Lobster and cigars for a good cause

It was the ultimate men's night out.

In a tradition inherited from the ages, Balboa Bay Club president

Henry Schielein rallied gents from far and near to partake in his

annual "Summer Smoker" and lobster clambake on the sand fronting the

Newport Harbor's main channel.

It was the 11th such affair for Schielein during his reign as

major domo of the legendary Newport Beach institution. In a written

statement, Schielein invited his guests "to share in a special

camaraderie experienced when we gather amongst friends to delight in

fine cuisine, superb champagne, great wines, outstanding spirits and

wonderful cigars."

The evening lived up to Schielein's promise. A sold-out crowd of

140 men, dressed in navy blue blazers and white slacks, paid a

minimum of $250 to join the celebration.

The fraternity party ultimately raised $40,000 for the 1221

Scholarship Fund, a charitable arm of the Balboa Bay Club that makes

annual grants to be used as college funds by deserving Newport-Mesa

high school graduates.

"A considerable portion of the 1221 funds came from our silent and

live auction," Schielein said.

Among the big ticket items were a rare bottle of Remy Martin Louis

XIII Grand Champagne Cognac, valued at $1,400; dinner for eight with

wine at The Arches Restaurant in Newport Beach, donated by proprietor

Dan Marcheano and valued at $4,500; and a personalized portrait in

the style of Michael Bryan's "The Big Smoker," created by Bryan

himself and valued at $2,100.

All of the items were bid on and purchased by an appreciative

audience that included Gary Gray, Phil Cohen, Kirk Dawson, Ron Gold,

Walter Havehorst III, Lynn Jackson and Dan Lampkin. Also joining the

festivities were Jeff Miller, Ira Rosenstein, Steve Van Valkenberg,

Chris Von Imhof and Scott Worthington.

The event began at dusk with an hors d'oeuvres reception,

featuring fresh oysters and beef tartare prepared tableside. Waiters

poured Champagne Pommery, and guests could also make selections from

a Corazon Tequila bar, a martini bar and another open bar featuring

every rare brand of Scotch known to mankind.

In addition to local guests and dignitaries, Schielein invited

hoteliers and restaurateurs from all over the western United States.

Among the visiting VIPs were Seamus McManus of Calistoga Ranch in

Northern California, Bill Nassikas of the Sanctuary at Camelback in

Scottsdale, Ariz., and Paul Zuest of the famous Campton Place Hotel

in San Francisco.

Dinner service began with baked escargot en cocotte, paired with

Drylands Sauvignon Blanc 2004 from Malborough, New Zealand. A salad

of summer greens with roasted tomatoes and artichokes followed.

Acacia Chardonnay 2003 from Carneros was the wine accompanying the


The main course consisted of fresh seaweed-steamed Maine lobster

paired with a mesquite-grilled filet mignon. Newport's celebrated

wine expert and vintner Ted Simpkins donated some of his exclusive

Lancaster Estate 2001, a red wine from his Alexander Valley vineyard.
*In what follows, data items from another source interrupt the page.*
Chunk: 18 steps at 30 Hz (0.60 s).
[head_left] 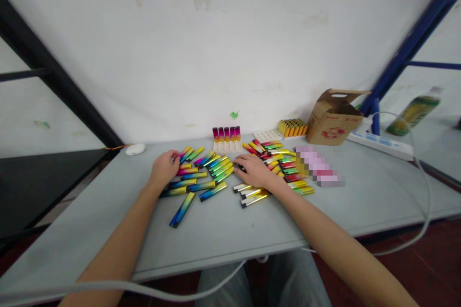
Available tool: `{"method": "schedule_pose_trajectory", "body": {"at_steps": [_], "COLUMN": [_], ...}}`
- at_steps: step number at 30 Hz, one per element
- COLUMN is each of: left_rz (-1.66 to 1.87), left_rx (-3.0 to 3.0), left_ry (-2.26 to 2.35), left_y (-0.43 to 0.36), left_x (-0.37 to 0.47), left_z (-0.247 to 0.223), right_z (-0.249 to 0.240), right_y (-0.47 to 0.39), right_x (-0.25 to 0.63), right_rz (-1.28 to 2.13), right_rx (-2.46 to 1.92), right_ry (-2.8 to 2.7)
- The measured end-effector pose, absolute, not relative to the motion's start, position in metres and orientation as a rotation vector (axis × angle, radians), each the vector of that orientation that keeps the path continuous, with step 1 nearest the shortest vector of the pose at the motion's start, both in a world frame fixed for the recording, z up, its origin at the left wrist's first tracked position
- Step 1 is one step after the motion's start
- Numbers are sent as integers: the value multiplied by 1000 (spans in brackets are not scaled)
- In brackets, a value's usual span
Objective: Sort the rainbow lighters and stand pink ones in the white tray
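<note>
Many lighters with shiny gradient colours lie loose across the grey table. My left hand point(165, 170) is at the left of the spread, its fingertips closed on the end of a pink lighter point(178, 157). Beside it lie blue-yellow lighters point(200, 186) and green-yellow ones. My right hand point(254, 170) reaches over the middle of the spread, fingers curled; a dark lighter end point(240, 168) shows between thumb and fingers, the rest covered. Below that hand are white-yellow lighters point(252, 195). Behind, a white holder tray point(227, 147) carries a row of upright purple-orange lighters point(226, 134).
At the back stand another white tray point(267, 135), a block of upright yellow-orange lighters point(293, 128) and an open cardboard box point(333, 122). A power strip point(382, 145) lies at the right, near a tilted bottle point(414, 112). A white cable point(428, 192) loops over the table edge.
</note>
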<state>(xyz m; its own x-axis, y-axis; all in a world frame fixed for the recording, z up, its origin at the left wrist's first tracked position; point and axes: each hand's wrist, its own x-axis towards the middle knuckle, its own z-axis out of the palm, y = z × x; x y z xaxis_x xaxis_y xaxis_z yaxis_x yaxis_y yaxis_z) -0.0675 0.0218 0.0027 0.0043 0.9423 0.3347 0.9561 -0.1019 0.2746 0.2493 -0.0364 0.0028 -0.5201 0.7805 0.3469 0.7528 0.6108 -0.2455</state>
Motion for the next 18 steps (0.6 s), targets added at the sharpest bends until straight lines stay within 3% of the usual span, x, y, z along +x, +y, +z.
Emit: {"method": "schedule_pose_trajectory", "body": {"at_steps": [18], "left_rz": [-1089], "left_rx": [-2164], "left_ry": [-2110], "left_y": [18], "left_x": [-66], "left_z": [6], "right_z": [4], "right_y": [-37], "right_x": [250], "right_rz": [133], "right_rx": [-1219], "right_ry": [-2401]}}
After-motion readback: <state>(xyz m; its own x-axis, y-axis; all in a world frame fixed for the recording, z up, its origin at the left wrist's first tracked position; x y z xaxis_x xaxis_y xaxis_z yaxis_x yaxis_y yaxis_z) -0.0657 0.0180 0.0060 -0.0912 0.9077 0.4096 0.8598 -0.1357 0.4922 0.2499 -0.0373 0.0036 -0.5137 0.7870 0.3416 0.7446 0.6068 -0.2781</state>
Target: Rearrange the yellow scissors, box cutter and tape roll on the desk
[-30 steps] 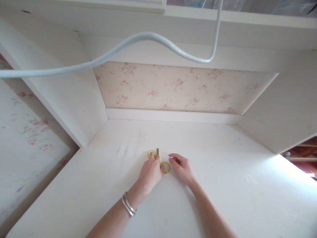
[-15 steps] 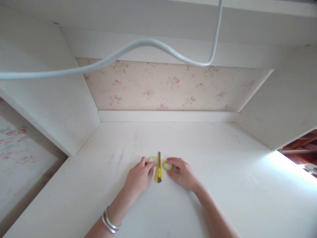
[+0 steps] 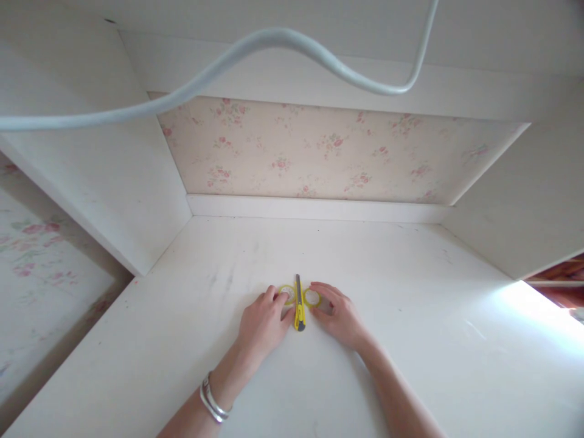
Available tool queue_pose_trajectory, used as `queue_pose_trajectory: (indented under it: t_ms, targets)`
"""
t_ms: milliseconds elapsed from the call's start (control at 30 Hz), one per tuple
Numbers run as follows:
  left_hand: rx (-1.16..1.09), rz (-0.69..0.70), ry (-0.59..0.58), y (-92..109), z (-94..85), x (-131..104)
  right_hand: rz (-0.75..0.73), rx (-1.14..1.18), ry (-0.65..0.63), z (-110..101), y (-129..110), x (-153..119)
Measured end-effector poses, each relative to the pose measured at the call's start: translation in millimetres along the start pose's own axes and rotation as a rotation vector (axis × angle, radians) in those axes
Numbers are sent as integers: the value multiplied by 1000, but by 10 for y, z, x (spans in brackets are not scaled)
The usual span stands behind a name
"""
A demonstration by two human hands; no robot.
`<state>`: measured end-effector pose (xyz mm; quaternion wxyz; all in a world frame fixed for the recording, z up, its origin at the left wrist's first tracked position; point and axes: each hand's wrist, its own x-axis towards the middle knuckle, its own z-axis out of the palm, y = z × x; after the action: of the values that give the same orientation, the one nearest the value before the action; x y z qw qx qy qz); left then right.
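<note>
A utility knife (image 3: 299, 307) with a yellow and dark grey body lies on the white table, its narrow end pointing away from me. Close on its left is a small yellow-rimmed roll of tape (image 3: 289, 288), with the fingers of my left hand (image 3: 263, 322) on it and the thumb beside the knife's handle. A matching roll of tape (image 3: 312, 297) lies flat just right of the knife. My right hand (image 3: 341, 316) holds this one by its edge, between thumb and fingers. Both rolls sit level with the knife's middle.
The white tabletop (image 3: 292, 377) meets a low ledge (image 3: 319, 208) and floral wallpaper (image 3: 292, 146) at the back. White side panels (image 3: 123, 201) stand left and right. A pale cable (image 3: 283, 38) crosses the upper view. A silver bracelet (image 3: 212, 398) is on my left wrist.
The right roll has moved left, nearer the knife, with my right hand. The view has shifted slightly, and the knife leans a little differently in it.
</note>
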<state>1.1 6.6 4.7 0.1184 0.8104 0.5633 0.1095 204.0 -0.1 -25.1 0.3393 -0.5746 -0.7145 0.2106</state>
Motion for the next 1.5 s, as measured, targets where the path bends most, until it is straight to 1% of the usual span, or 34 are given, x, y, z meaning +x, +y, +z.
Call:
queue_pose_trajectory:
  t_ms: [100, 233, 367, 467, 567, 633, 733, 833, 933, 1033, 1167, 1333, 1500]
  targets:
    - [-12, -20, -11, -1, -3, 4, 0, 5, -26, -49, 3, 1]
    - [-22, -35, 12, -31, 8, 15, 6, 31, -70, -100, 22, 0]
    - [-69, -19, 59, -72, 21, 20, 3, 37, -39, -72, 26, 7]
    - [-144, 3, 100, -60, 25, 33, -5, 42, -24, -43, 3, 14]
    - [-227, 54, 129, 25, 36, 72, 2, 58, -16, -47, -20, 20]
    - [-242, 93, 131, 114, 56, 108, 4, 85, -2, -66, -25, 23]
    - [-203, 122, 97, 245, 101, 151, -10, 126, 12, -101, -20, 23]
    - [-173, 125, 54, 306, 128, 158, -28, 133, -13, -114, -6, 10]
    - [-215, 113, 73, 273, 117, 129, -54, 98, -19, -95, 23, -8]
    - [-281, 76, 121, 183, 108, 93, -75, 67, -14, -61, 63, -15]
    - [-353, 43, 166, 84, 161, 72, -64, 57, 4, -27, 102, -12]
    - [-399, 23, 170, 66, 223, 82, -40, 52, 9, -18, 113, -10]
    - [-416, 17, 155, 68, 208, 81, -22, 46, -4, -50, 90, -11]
For dessert, Chef Josef Lagader and staff served profiteroles with

vanilla-bean ice cream in a creme Chantilly and bittersweet chocolate

sauce. It was, to be sure, the ultimate indulgence -- a

gastronomic Super Bowl.

If that wasn't enough, the evening was, after all, about cigars.

Schielein also happens to be an international ambassador of the

smoking leaf.

"Cigar smoking is a centuries-old indulgence. There is history

behind the practice," said Schielein. "When I remember my father, he

always had a cigar in his mouth. The smell of the cigar is attached

to this memory for me."

A display of the world's best cigars was offered to dinner

patrons. Among the exclusive brands: Ashton Aged Maduro No. 50, Don

Antonio Pellegrino-Churchill, Don Lino Africa, Hoyo de Monterrey

Excalibur No. J, La Aroma de Cuba-Churchill, and Bering Dominican

Presidente, to name only a few.

In no time the crowd of 140 was puffing, filling the air with

aromatic smoke.

It was a night of fraternal friendship, combined with a little bit

of business and back-slapping, plus plenty of payback for the

vendors, hoteliers and restaurateurs who have worked with Schielein

during a 50-year career in hospitality.

It was also a night to raise funds for a future generation,

abandoning politically correct rules in favor of traditions of a

glorious and not-yet-forgotten past.

Also supporting Schielein's 11th annual event and raising funds

for the scholarship fund were David Banta, Anthony Curci, Bob Howard,

Richard Luehrs, Chris MacDonald, Danny Thomas, Mike Russell, Bob

Waltos and John Wortmann.

* EDITOR'S NOTE: B.W. Cook is the editor of The Bay Window, the

Balboa Bay Club's official publication.